- _Provided data_

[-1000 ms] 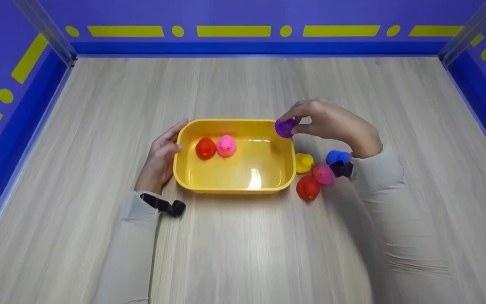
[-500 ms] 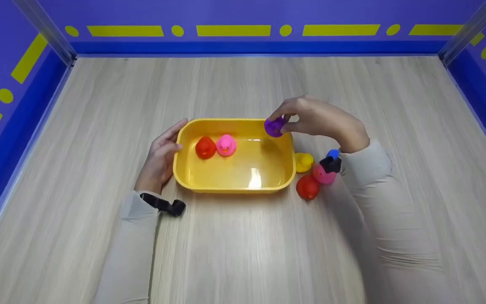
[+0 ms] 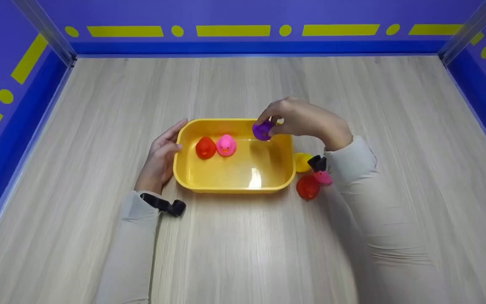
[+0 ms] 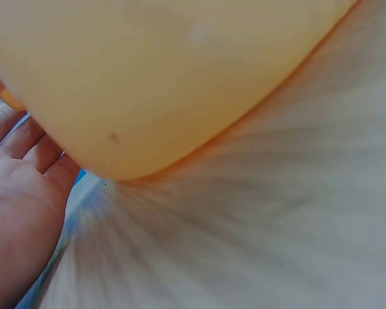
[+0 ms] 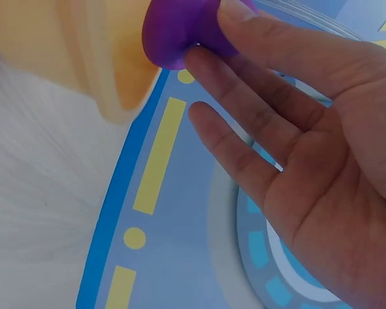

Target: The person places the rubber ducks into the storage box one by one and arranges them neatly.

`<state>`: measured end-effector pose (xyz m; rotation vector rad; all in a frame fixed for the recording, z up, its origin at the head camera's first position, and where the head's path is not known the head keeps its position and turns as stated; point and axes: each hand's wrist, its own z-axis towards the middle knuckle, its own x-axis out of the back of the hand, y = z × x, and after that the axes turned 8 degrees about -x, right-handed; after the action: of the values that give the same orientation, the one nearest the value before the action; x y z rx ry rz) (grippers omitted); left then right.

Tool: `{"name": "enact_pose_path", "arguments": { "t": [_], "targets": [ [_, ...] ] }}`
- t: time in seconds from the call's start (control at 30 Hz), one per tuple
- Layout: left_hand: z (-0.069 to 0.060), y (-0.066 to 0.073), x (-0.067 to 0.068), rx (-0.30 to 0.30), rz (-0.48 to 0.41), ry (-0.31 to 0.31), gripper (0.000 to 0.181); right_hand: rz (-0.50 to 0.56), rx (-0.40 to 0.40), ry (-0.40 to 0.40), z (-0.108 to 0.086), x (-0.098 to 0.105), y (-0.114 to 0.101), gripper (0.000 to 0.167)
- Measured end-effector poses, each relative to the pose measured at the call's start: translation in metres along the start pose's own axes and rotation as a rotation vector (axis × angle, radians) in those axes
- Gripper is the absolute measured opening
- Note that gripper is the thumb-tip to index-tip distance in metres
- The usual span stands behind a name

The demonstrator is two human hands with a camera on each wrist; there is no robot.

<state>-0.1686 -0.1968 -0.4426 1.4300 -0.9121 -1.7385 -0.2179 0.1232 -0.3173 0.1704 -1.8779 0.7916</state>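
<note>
At the left end of a yellow plastic tub (image 3: 234, 191), my left hand (image 3: 158, 158) holds the wall, its thumb at the rim and fingers along the outside. The left wrist view shows the palm (image 4: 19, 199) beside the tub's outer wall. My right hand (image 3: 300, 120) pinches a purple rubber duck (image 3: 262, 130) above the tub's back right part; the right wrist view shows its lower fingers (image 5: 231, 141) extended below the purple duck. Inside the tub, toward the left, a red rubber duck (image 3: 206, 147) and a pink rubber duck (image 3: 226, 145) sit side by side.
Right of the tub on the wooden table (image 3: 234, 249) are a yellow duck (image 3: 302, 162), another red duck (image 3: 308, 187) and another pink duck (image 3: 323, 177), partly covered by the black wrist camera (image 3: 317, 163). Blue-purple panels (image 3: 243, 12) border the table.
My right hand has carried the purple duck leftward, from the tub's back right corner to over its inside. The right forearm now hides the blue duck. My left hand stays put.
</note>
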Motion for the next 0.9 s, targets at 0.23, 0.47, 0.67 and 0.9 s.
{"name": "enact_pose_path", "arguments": {
  "t": [0.23,0.47,0.67,0.9],
  "targets": [
    [-0.001,0.0,-0.001,-0.006,0.001,-0.005,0.065,-0.018,-0.031,-0.042,0.007,-0.005,-0.007,0.033],
    [0.0,0.0,0.0,-0.007,0.011,-0.01,0.065,-0.011,-0.031,-0.073,0.015,-0.007,-0.011,0.033],
    [-0.001,-0.001,0.001,0.0,0.012,-0.004,0.064,-0.009,-0.015,-0.09,0.021,-0.009,-0.015,0.032],
    [-0.001,0.0,0.0,0.008,0.013,-0.008,0.065,-0.001,-0.008,-0.11,0.026,-0.009,-0.022,0.032]
  ]
}}
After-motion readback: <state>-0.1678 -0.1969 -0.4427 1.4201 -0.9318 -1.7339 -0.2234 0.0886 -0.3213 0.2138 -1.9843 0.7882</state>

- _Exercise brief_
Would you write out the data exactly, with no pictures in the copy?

- _Answer to this exercise_
[-1000 ms] 
[-500 ms] 
[+0 ms] 
[+0 ms] 
[+0 ms] 

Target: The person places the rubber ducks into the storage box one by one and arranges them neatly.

`<state>`: measured end-effector pose (xyz m; rotation vector rad; all in a frame fixed for the recording, z up, its origin at the head camera's first position, and where the head's path is not known the head keeps its position and turns as stated; point and axes: each hand's wrist, its own z-axis towards the middle knuckle, its own x-axis out of the back of the hand, y = z × x, and after that the axes turned 8 degrees about -x, right-handed; after the action: of the values that give the same orientation, the one nearest the value before the action; x y z rx ry rz) (grippers omitted); left then right.

Tool: `{"name": "enact_pose_path", "arguments": { "t": [_], "targets": [ [_, ...] ] }}`
- t: time in seconds from the call's start (control at 30 Hz), one per tuple
- Layout: left_hand: z (-0.069 to 0.060), y (-0.066 to 0.073), x (-0.067 to 0.068), rx (-0.30 to 0.30), rz (-0.48 to 0.41), ry (-0.31 to 0.31), gripper (0.000 to 0.181); right_hand: rz (-0.50 to 0.56), rx (-0.40 to 0.40), ry (-0.40 to 0.40), z (-0.108 to 0.086), x (-0.098 to 0.105), y (-0.114 to 0.101), gripper (0.000 to 0.167)
- Measured end-effector poses, each relative to the pose measured at the call's start: translation in metres along the start pose's own axes and rotation as a rotation vector (axis × angle, radians) in those axes
- Gripper is the absolute measured opening
- Note that gripper is the thumb-tip to index-tip distance in metres
- The usual span stands behind a name

The demonstrator is two human hands with a camera on each wrist; there is no robot.

<state>-0.1686 -0.1968 -0.4426 1.4300 -0.9121 -1.7385 -0.2179 0.1232 -0.3173 0.1704 -1.8779 0.7916</state>
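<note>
At the left end of a yellow plastic tub (image 3: 234, 191), my left hand (image 3: 158, 158) holds the wall, its thumb at the rim and fingers along the outside. The left wrist view shows the palm (image 4: 19, 199) beside the tub's outer wall. My right hand (image 3: 300, 120) pinches a purple rubber duck (image 3: 262, 130) above the tub's back right part; the right wrist view shows its lower fingers (image 5: 231, 141) extended below the purple duck. Inside the tub, toward the left, a red rubber duck (image 3: 206, 147) and a pink rubber duck (image 3: 226, 145) sit side by side.
Right of the tub on the wooden table (image 3: 234, 249) are a yellow duck (image 3: 302, 162), another red duck (image 3: 308, 187) and another pink duck (image 3: 323, 177), partly covered by the black wrist camera (image 3: 317, 163). Blue-purple panels (image 3: 243, 12) border the table.
My right hand has carried the purple duck leftward, from the tub's back right corner to over its inside. The right forearm now hides the blue duck. My left hand stays put.
</note>
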Motion for the next 0.9 s, targets at 0.23, 0.47, 0.67 and 0.9 s.
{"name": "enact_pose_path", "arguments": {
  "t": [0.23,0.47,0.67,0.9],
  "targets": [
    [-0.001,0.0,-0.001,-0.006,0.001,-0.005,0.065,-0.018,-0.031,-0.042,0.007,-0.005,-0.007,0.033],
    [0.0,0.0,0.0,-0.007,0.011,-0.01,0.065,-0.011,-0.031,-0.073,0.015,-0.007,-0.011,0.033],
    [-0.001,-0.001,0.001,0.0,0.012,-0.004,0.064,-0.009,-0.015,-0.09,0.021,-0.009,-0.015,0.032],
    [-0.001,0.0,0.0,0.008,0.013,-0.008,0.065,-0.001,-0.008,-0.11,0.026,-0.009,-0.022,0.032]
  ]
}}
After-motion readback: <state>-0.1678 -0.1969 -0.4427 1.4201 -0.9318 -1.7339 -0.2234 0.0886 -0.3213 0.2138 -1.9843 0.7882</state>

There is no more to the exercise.